ImmunoGen has an ADC cancer therapy platform and multiple partners.

The lead 100% owned candidate is being tested against ovarian cancer.

Last year's collaboration deal with Jazz Pharmaceuticals adds credibility.

ImmunoGen (IMGN) is a clinical-stage biotechnology company focused on cancer treatments. The stock price has been on a roll this year, rising from a 52-week low of $2.30 per share on February 8, 2017, to a 52-week high of $10.04 on February 2, 2018.

ImmunoGen does not yet have approval from the FDA to market a drug. The excitement is based on clinical trial results so far, raising hopes for future approvals. The question for new investors is, or at least should be, does the possible reward from a potential FDA approval offset the risk that the pipeline candidates will fail?

Another reason the stock price is up recently is a collaboration with Jazz Pharmaceuticals (JAZZ). This kind of vetting by a larger company should carry more weight than the guesses of stock analysts.

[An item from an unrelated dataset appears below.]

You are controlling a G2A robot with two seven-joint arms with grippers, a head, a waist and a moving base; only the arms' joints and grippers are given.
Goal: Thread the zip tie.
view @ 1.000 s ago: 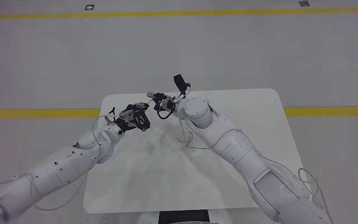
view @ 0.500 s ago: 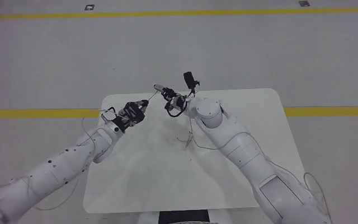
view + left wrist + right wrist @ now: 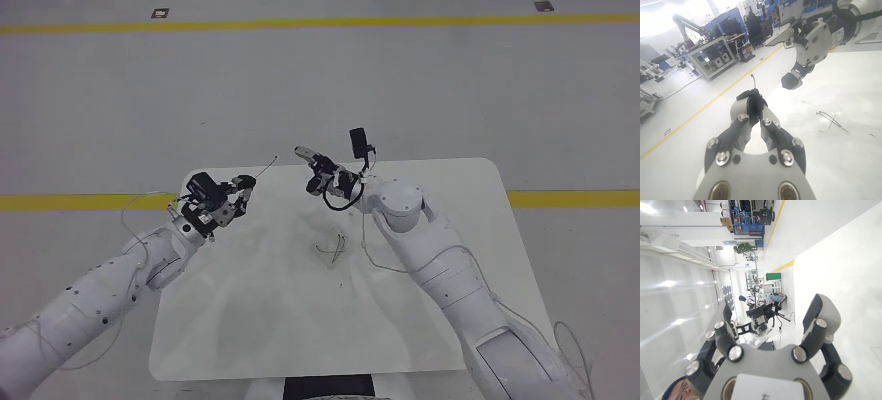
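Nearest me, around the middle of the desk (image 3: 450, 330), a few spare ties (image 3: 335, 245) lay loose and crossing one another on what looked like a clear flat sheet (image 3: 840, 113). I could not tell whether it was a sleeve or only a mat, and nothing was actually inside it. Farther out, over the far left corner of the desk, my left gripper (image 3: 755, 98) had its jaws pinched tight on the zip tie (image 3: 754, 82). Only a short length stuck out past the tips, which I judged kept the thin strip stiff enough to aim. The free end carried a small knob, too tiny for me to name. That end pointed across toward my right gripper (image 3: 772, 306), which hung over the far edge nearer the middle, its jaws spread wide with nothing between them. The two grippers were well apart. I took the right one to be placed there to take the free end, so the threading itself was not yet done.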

Chart IMGN data by YCharts

ADC technology

ADCs (antibody-drug conjugates) received a bit of a bad reputation with investors in the past because only a few received FDA approvals compared to the number that failed. The new generation ADCs from several companies look more promising. An ADC consists of an antibody, a linker, and a payload. Each of those three can be engineered to help target a specific type of cancer.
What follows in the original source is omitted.